Of course, real truth is never actually given; it is extracted out of the nature of things by those who ask and attempt to answer the right questions. Scientists know how to ask the right questions within the narrow confines of the laboratory, but who is asking these questions in the world at large? Who is asking, for instance, whether the current economic crisis is really the fault of a handful of bankers, or whether it symptomatic of a problem of manufacturing productivity? More to the point, how could such questions be tested and answered outside the controlled environment of the lab?

Here we must venture into the world of politics, but not your everyday, madam-speaker-type politics. Not the politics of the professional politicians, but a politics born of an idea that has the potential to change someone's mind (OK, for the moment we'll leave aside the notion of theory becoming a material force when it grips the masses). So outside the laboratory change is not measured by comparing the outcome of an experiment against a control; change is measured in terms of numbers of people who now see things otherwise.

The truth is a standard of man, not God. But it is not ours in any ornamental sense. It is what we must continually extract and consume through our engagement with the world and our fellow man. It begins in the simple act of conversation, especially a conversation in which one party suddenly interrupts the other and says "Actually, you're wrong..."

Tuesday 24 February 2009

The Dawkins Delusion



"Isn't it always a form of child abuse to label children as possessors of beliefs that they are too young to have thought about?"
(Richard Dawkins, The God Delusion, page 354, Black Swan edition, 2007)

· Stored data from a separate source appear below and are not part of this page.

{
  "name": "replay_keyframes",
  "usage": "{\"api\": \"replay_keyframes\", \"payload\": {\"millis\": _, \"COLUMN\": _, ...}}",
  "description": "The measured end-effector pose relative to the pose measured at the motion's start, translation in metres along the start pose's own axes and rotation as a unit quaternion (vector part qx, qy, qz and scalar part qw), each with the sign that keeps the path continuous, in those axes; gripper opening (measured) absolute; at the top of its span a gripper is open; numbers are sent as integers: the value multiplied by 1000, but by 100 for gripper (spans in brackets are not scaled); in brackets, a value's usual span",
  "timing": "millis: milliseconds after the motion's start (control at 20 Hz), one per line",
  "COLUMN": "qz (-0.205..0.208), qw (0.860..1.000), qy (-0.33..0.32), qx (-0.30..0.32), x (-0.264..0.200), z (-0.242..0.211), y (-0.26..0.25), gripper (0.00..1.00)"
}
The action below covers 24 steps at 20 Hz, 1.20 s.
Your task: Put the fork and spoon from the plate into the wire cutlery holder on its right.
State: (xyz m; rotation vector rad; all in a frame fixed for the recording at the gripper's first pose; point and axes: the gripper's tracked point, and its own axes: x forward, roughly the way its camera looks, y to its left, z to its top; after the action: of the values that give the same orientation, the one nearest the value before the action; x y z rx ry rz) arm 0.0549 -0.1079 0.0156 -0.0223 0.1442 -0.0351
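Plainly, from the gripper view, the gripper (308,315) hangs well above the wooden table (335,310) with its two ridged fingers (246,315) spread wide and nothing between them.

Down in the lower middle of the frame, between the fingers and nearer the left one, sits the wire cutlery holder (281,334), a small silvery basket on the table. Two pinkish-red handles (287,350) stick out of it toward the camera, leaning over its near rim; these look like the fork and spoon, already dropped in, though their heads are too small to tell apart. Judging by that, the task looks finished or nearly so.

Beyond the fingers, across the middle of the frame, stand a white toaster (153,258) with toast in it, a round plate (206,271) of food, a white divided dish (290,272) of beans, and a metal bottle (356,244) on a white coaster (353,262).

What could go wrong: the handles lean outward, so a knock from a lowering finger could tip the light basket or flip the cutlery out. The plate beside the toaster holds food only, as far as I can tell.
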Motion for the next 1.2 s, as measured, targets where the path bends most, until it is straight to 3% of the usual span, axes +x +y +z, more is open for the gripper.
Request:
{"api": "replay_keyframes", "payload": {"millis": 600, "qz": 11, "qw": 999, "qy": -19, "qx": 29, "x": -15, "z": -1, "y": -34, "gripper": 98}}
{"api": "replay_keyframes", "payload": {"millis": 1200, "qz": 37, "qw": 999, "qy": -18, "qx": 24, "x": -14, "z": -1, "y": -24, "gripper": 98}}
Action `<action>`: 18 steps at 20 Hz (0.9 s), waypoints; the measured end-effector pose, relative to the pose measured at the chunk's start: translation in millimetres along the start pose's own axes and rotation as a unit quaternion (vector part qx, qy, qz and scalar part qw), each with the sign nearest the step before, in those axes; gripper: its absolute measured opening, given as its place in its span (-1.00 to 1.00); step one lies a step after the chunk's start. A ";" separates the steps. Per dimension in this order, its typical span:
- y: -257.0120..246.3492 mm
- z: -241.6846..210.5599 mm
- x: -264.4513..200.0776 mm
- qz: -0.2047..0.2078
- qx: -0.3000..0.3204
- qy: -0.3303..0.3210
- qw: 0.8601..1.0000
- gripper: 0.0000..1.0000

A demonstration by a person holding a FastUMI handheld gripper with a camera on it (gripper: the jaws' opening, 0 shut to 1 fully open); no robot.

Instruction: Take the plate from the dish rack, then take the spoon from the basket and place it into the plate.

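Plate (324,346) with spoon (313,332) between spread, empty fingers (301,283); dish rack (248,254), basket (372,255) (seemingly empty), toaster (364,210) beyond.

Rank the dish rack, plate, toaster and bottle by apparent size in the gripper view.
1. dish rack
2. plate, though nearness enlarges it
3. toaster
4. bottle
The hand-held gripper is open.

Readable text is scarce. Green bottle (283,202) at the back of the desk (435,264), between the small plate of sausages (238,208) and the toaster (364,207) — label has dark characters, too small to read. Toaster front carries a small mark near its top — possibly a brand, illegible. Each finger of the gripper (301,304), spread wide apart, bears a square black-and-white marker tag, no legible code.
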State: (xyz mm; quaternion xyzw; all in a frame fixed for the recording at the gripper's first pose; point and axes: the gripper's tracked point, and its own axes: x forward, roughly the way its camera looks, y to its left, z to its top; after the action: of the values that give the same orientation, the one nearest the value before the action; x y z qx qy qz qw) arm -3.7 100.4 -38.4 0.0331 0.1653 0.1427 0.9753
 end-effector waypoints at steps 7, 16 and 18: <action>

"Our society...has accepted the preposterous idea that it is normal and right to indoctrinate tiny children in the religion of their parents, and to slap religious labels on them. ... Please, please raise your consciousness about this."
(The God Delusion, page 381-2)


Granted, religion is odd, and that the Creator, if He existed, would have better things to do than worry about me "not doing as I was told" and "fighting with my brother" (sins I officially confessed to many times as a child), but what is odder is Richard Dawkins's belief that he will win people over to his way of thinking by accusing them of abusing their children at the same time as being mindless automata, unable to throw off the chains of thought bequeathed to them by their parents. This is the Dawkins Delusion and let us pray it does not persist as long as the God one.

It does raise the question, however, of why religion (or rather the belief that there is more to life than THIS) persists? If all Dawkins can offer in its place is his marvelling at how we would find we are related to the merest insect if only we would take part in some feature-length episode of Who Do You Think You Are? then of course people are going to turn away from his teachings. With all due respect to Great Uncle Pond Skater, there is of course more to human existence than its evolutionary history and, it must be admitted, the utterly marvellous way we have come to be. There is also art and literature, language and science, socialism and barbarism, none of which can be explained by natural selection.

Moreover, there are also those twin, nagging feelings in the backs of my and (I hope) your minds that (i) other people are essentially the same as me, yet (ii) there is something that makes them alien to me. But that mystery is not God (and we are not 'fallen'); it is Man. Or, to bring things down to earth, it is the way that ordinary men and women have made their society. Let us commence, therefore, the proper study of mankind.